WHAT IS NEEDED ->
For this exercise, return all the data exactly as it stands.
*** Begin section ***
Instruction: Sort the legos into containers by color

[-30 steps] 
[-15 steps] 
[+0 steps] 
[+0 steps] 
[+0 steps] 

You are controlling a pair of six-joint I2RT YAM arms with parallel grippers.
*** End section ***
EXPECTED OUTPUT ->
Instruction: Sort the legos into containers by color

[-30 steps] 
[-15 steps] 
[+0 steps] 
[+0 steps] 
[+0 steps] 

You are controlling a pair of six-joint I2RT YAM arms with parallel grippers.

What has been written here completes the answer.